_What is expected_: Every line of the data is to be retyped exactly.

_Collected material_:

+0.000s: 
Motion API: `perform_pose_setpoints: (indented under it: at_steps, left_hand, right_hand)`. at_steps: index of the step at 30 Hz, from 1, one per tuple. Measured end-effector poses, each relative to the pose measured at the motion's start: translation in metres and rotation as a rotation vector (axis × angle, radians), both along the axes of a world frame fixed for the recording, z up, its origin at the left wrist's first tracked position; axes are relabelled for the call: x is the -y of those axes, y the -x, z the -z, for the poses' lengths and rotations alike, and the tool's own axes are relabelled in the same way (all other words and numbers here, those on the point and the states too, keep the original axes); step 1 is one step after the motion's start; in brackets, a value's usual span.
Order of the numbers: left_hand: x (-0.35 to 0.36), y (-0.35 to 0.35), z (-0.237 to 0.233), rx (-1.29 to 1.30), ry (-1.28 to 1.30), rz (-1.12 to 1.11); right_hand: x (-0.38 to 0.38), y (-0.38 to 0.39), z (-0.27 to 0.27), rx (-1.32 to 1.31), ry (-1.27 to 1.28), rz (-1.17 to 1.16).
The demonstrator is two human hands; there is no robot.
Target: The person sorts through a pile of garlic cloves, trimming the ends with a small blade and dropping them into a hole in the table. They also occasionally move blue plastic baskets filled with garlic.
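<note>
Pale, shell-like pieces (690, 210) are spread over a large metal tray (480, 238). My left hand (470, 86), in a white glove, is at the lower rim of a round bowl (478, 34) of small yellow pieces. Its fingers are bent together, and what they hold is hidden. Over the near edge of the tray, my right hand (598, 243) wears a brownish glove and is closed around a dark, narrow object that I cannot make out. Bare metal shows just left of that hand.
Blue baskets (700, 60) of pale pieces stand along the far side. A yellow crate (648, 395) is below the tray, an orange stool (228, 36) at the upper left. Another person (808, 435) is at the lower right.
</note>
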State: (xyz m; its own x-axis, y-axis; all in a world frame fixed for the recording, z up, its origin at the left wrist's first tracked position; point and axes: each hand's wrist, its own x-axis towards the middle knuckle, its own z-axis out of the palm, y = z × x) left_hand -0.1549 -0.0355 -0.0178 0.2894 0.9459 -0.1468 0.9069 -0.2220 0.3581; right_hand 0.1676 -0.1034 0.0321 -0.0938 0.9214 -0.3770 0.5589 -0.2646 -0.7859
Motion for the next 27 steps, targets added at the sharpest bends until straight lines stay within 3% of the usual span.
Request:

_Output for this task_:
+0.000s: 
Motion API: `perform_pose_setpoints: (indented under it: at_steps, left_hand, right_hand)`. at_steps: index of the step at 30 Hz, from 1, one per tuple. Measured end-effector poses, each relative to the pose measured at the motion's start: translation in metres and rotation as a rotation vector (axis × angle, radians), both along the axes of a world frame fixed for the recording, z up, its origin at the left wrist's first tracked position; axes are relabelled for the call: x is the -y of those axes, y the -x, z the -z, for the poses' lengths and rotations alike, and the tool's own axes are relabelled in the same way (all other words and numbers here, those on the point and the states too, keep the original axes); step 1 is one step after the motion's start; in brackets, a value's usual span.
Order of the numbers: left_hand: x (-0.35 to 0.36), y (-0.35 to 0.35), z (-0.237 to 0.233), rx (-1.29 to 1.30), ry (-1.28 to 1.30), rz (-1.12 to 1.11); right_hand: x (-0.38 to 0.38), y (-0.38 to 0.39), z (-0.27 to 0.27), rx (-1.32 to 1.31), ry (-1.27 to 1.28), rz (-1.17 to 1.16).
The demonstrator is two human hands; there is no robot.
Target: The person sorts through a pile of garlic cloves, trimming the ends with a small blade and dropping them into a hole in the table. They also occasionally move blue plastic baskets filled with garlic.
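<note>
Pale, shell-like pieces (690, 210) are spread over a large metal tray (480, 238). My left hand (470, 86), in a white glove, is at the lower rim of a round bowl (478, 34) of small yellow pieces. Its fingers are bent together, and what they hold is hidden. Over the near edge of the tray, my right hand (598, 243) wears a brownish glove and is closed around a dark, narrow object that I cannot make out. Bare metal shows just left of that hand.
Blue baskets (700, 60) of pale pieces stand along the far side. A yellow crate (648, 395) is below the tray, an orange stool (228, 36) at the upper left. Another person (808, 435) is at the lower right.
</note>
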State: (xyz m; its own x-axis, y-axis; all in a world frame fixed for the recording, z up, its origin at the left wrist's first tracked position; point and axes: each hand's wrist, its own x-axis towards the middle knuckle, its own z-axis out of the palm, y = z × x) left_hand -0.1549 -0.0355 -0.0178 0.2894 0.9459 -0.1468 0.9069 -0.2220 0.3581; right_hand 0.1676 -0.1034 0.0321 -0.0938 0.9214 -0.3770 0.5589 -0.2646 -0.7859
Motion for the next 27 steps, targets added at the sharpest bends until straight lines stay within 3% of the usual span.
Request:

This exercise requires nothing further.